PA: Publications suffer from the fact that they are often marginalized as a minor part of what artists do. Ed Ruscha’s books are central to his practice but weren’t recognized as such until recently. They were seen as unimportant. Books are about process. It’s fascinating to see how artists express themselves through inexpensive, democratic mediums. Books are outside of the artist-dealer relationship. My library [over 10,000 volumes] focuses on books about art and books by artists, from 1965 to now. Especially on artists using books as a medium such as Sol LeWitt, Dieter Roth and Martin Kippenberger.

SFA: Books can be a point of entry into an artist’s larger body of work. We became attracted to Carol Bove’s work because she made shelf pieces with books on them. Now we have a large hanging sculpture made of beads in the middle of our living room. Everyone wants to run into it.
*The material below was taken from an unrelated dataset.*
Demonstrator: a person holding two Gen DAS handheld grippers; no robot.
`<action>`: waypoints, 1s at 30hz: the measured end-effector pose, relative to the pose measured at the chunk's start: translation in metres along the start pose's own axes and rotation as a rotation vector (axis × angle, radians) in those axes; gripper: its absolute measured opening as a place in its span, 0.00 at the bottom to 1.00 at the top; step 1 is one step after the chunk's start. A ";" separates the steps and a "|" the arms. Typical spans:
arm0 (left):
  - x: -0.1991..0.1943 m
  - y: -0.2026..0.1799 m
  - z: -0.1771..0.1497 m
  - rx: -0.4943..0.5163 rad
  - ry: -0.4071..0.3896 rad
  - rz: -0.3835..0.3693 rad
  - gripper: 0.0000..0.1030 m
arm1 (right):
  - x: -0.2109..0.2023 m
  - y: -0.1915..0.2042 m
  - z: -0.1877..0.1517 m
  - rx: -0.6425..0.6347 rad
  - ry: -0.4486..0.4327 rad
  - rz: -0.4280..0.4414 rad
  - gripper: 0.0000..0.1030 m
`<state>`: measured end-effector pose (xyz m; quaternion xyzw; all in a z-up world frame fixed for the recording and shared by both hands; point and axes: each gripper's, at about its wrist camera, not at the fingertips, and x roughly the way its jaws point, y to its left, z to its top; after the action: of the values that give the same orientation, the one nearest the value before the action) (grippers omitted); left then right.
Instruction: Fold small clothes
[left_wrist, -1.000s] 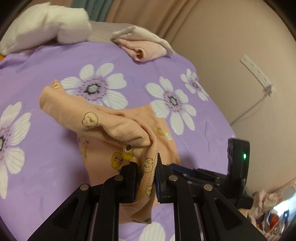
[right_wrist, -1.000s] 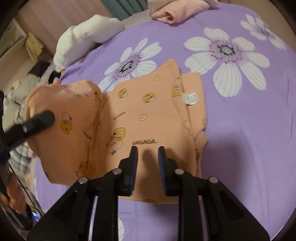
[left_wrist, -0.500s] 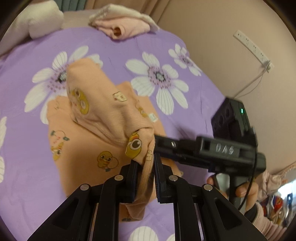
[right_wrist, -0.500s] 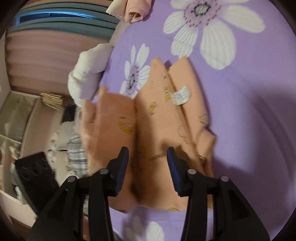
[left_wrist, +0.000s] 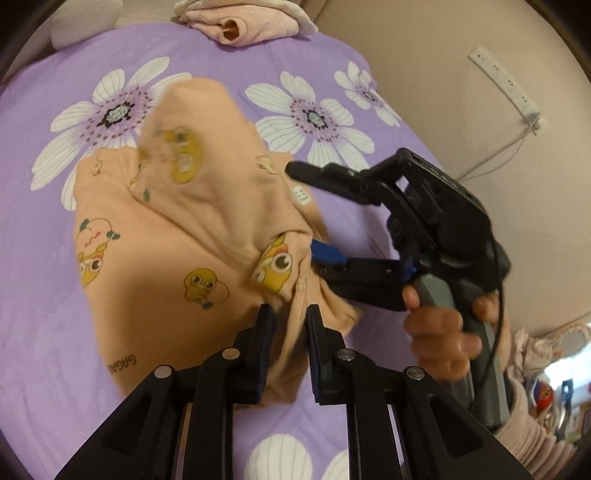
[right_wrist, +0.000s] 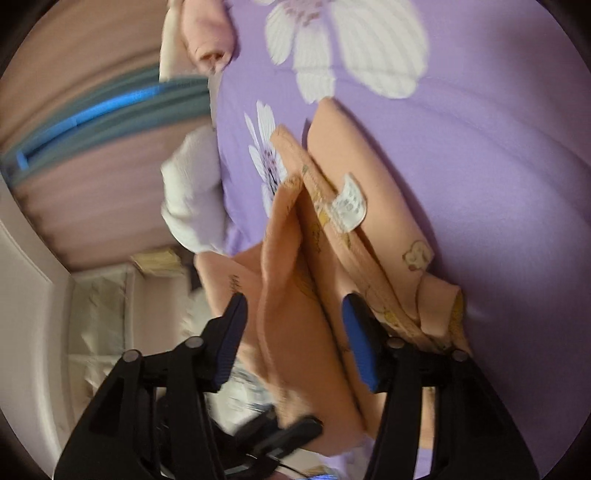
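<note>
- The left gripper (left_wrist: 289, 325) is pinching a ribbed edge of the peach garment (left_wrist: 155, 258) between its jaws and holding that flap up off the bed (left_wrist: 44, 332).
- Just beyond it, the flap is draping across the rest of the garment, which is lying flat on the purple flowered cover.
- The right gripper (left_wrist: 317, 218) is reaching in from the right with its jaws spread wide; in its own view the raised fold (right_wrist: 291, 295) is sitting between the blue pads (right_wrist: 360, 347), not yet pinched.
- The white label (right_wrist: 349, 208) is showing beside the fold, on the layer lying on the bed.
- Judging by this, the step in hand is a fold-over of one side, with the right gripper coming in to take or steady the raised fold.
- The next move is likely calling for the right jaws to be closing on that fold, then both carrying it across evenly and laying it flat.
- Farther off, a pink bundle (left_wrist: 243, 20) is resting at the bed's far edge.
</note>
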<state>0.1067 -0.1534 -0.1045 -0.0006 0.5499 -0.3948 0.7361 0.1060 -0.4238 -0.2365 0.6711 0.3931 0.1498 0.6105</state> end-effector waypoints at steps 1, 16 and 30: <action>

SC: As the Chairman and President of Printed Matter, are you also sometimes directly involved in editorial projects?
PA: The most recent one is Queer Zines [New York: Printed Matter, 2008], a publication that was about giving outside the mainstream artists and alternative means of “exhibition” a chance for recognition. Zines, and particularly queer zines, with their sexual content and political agenda push the boundaries of what the art world accepts as “art.”

SC: What is the piece you are most eager to get installed?
SFA: A ping-pong table by Rirkrit Tiravanija, Untitled, (the future will be chrome)(ping pong table), 2008. We’ll put it on the lawn in East Hampton, it’s part of a limited edition garden furniture line by contemporary artists. It’s all mirrored steel but we’ll use it as a regular ping-pong table.